My snicker interrupted him, and I slammed my locker closed. “Whatever. I just like fucking with them.”
I fell into step next to him, and we walked down the long hallway to our first class. Around us the crowd thinned, as students entered classrooms to start another week of learning geometric equations, Spanish verbs and chemistry terms. I didn’t make eye contact with anyone, preferring to keep my head down. Less than four weeks to go, and summer would be here. I could make it.
Couldn’t I?
“Oh shit,” Josh said under his breath as we rounded the corner that linked the main hallway with two others. Heritage High was nothing if not a mix of spidery hallways that wrapped through the Gothic architecture. I looked up in time to regret right away that we’d taken this route. About fifteen students remained in what had been a hallway of dozens five minutes ago.
Laine and Evan were two of those fifteen.

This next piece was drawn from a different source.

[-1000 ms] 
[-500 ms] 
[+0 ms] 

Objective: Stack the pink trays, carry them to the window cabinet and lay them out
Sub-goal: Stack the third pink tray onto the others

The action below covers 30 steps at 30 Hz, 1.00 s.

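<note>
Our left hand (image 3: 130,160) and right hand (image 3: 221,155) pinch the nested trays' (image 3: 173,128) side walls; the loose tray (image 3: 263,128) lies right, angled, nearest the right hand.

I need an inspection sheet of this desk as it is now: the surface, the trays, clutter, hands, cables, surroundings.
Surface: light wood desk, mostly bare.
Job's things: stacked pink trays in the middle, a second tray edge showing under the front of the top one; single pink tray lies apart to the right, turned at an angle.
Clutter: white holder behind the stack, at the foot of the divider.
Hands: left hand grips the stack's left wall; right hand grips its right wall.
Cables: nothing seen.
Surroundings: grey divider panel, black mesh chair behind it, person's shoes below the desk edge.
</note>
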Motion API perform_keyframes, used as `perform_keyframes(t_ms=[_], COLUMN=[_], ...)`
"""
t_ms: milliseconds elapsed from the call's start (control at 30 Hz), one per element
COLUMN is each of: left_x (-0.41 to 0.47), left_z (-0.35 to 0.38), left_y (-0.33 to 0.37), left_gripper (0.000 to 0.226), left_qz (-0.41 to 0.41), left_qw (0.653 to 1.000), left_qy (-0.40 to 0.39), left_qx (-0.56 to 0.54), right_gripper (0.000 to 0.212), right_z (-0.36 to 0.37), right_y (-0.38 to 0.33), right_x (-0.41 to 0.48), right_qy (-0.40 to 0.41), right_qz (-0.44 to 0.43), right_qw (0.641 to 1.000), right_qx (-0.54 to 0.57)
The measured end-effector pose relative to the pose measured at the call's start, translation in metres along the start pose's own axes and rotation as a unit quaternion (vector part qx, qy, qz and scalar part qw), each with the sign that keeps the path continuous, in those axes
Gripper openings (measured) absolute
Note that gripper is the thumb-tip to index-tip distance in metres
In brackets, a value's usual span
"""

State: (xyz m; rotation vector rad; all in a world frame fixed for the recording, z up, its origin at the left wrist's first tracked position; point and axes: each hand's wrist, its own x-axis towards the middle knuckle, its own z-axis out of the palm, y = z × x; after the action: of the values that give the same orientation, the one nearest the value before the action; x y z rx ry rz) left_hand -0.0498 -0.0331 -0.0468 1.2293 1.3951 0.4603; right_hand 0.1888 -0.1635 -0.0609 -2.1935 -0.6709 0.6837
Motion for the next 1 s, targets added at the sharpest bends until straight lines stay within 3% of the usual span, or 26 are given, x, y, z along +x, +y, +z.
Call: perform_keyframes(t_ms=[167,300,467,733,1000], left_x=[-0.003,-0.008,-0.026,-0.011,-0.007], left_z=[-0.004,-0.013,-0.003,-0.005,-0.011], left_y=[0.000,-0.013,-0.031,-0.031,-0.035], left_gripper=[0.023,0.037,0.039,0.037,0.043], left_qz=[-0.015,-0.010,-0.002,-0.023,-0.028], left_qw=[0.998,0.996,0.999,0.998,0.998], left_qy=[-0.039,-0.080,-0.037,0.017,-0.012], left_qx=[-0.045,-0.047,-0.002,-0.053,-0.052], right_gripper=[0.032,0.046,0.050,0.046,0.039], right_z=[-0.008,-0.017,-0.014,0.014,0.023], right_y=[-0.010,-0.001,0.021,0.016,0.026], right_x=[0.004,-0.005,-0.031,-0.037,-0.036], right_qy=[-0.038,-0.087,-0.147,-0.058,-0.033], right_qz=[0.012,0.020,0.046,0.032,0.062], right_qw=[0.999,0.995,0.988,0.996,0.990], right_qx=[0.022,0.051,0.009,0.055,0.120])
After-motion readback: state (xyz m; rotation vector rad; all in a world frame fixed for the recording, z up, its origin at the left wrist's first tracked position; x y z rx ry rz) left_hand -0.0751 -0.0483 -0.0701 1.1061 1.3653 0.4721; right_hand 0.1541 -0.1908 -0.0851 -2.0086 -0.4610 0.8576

He had her up against the locker, one arm pressed against the metal just above her shoulder, body language that told everyone she was his. Her backpack and lightweight tan jacket lay in a large pile by her feet, which she’d encased in a pair of high-heeled tan rubber boots. One of her legs pressed perpendicularly against the locker, too, and that made her black cotton dress ride up her thighs.
The two of them might have been an ad for a designer perfume.
Even worse, we had no other way to get to our first class. We had to walk right by them, even though all I wanted to do was disappear. Christ. Why did I keep on having this kind of horrible luck?